TO DO:
Please return each entry that follows exactly as written, and keep the pictures out.

EXERCISE INPUT:
=======

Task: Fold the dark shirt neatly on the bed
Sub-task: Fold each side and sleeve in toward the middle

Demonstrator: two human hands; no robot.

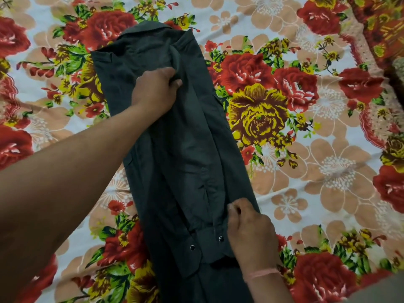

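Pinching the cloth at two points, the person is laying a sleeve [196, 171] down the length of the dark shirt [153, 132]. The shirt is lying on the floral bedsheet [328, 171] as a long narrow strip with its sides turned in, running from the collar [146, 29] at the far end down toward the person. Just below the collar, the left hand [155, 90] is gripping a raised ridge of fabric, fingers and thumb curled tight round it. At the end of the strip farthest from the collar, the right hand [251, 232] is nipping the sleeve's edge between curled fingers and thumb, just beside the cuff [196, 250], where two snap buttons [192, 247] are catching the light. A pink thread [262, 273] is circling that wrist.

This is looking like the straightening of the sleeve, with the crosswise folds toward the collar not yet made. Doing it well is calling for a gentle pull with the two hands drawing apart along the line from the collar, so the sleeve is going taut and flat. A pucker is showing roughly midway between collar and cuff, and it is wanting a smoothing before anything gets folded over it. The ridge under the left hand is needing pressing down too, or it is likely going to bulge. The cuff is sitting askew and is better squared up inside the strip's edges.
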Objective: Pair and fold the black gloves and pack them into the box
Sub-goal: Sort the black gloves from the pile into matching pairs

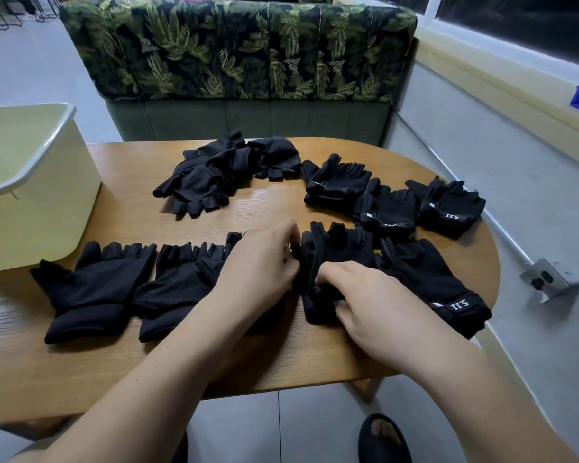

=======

TASK ANSWER:
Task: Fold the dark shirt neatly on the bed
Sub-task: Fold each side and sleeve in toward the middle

Demonstrator: two human hands; no robot.


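Pinching the cloth at two points, the person is laying a sleeve [196, 171] down the length of the dark shirt [153, 132]. The shirt is lying on the floral bedsheet [328, 171] as a long narrow strip with its sides turned in, running from the collar [146, 29] at the far end down toward the person. Just below the collar, the left hand [155, 90] is gripping a raised ridge of fabric, fingers and thumb curled tight round it. At the end of the strip farthest from the collar, the right hand [251, 232] is nipping the sleeve's edge between curled fingers and thumb, just beside the cuff [196, 250], where two snap buttons [192, 247] are catching the light. A pink thread [262, 273] is circling that wrist.

This is looking like the straightening of the sleeve, with the crosswise folds toward the collar not yet made. Doing it well is calling for a gentle pull with the two hands drawing apart along the line from the collar, so the sleeve is going taut and flat. A pucker is showing roughly midway between collar and cuff, and it is wanting a smoothing before anything gets folded over it. The ridge under the left hand is needing pressing down too, or it is likely going to bulge. The cuff is sitting askew and is better squared up inside the strip's edges.
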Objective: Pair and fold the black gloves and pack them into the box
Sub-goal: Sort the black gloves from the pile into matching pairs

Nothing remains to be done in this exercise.